Ability to apply multiple labels to the same section of text?


Hi, apologies if this is covered off elsewhere, but I’m looking for an NLP labelling interface that allows a labeller to apply “labels within labels” to the same section of text, i.e. the possibility of a many to one relationship between labels and a piece of text.

e.g. “…The owner of the stables is not allowed to graze cattle outside…”

I would want to have all of this text labelled as the “restriction”, but within this label I would also want to label “the owner” as the individual being restricted, and “graze cattle outside” as the thing being restricted.

Is this possible with Prodigy?

(Ines Montani) #2

Hi! At the moment, this isn’t directly possible – at least not within the same session. The interface currently assumes a more classic named entity logic, where highlighted spans by definition cannot overlap.

Since you’re trying to label entire sentences (or at least more or less independent expressions) and then phrases within thesm, once approach could be to do this in two steps: first, focus on the RESTRICTION and highlight the sentences that label applies to. In the next session, automatically extract all highlighted sentences and ask about the fine-grained spans like the individual/subject/however you’re defining that.
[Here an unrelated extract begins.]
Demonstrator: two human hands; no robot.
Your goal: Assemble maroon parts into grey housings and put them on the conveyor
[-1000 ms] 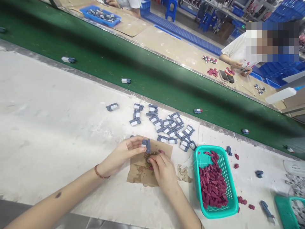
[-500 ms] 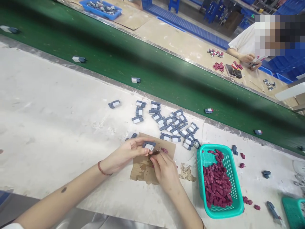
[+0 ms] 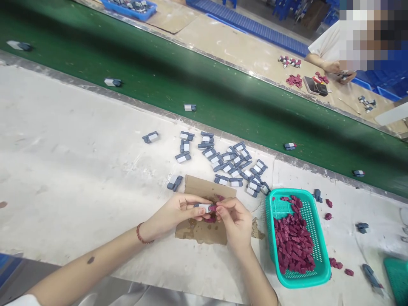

One big challenge for use cases like this is often the consistency, so the more you can automate and restrict, the better. If you’re labelling longer phrases and are asking several people to annotate the same thing, you can easily get several different interpretations. For instance, you could highlight “owner”, “the owner”, “the owner of the stables” etc. Even if it’s just yourself doing the labelling, it can still be quite difficult to follow the same consistent scheme.

Depending on your other labels, you could also experiment with an approach where you use linguistic features like the dependency parse to infer the labels and relevant spans. A lot of the work you’re doing labelling “the owner” as the individual being restricted is already done by the dependency parser when it predicts the syntax. And the “restriction” aspect is often already covered by the verb. For instance, “is not allowed” is a pretty strong trigger phrase for a restriction. Once you have that, the dependency parse can easily tell you who isn’t allowed (“owner”, which has an attached determiner “the”), and so on.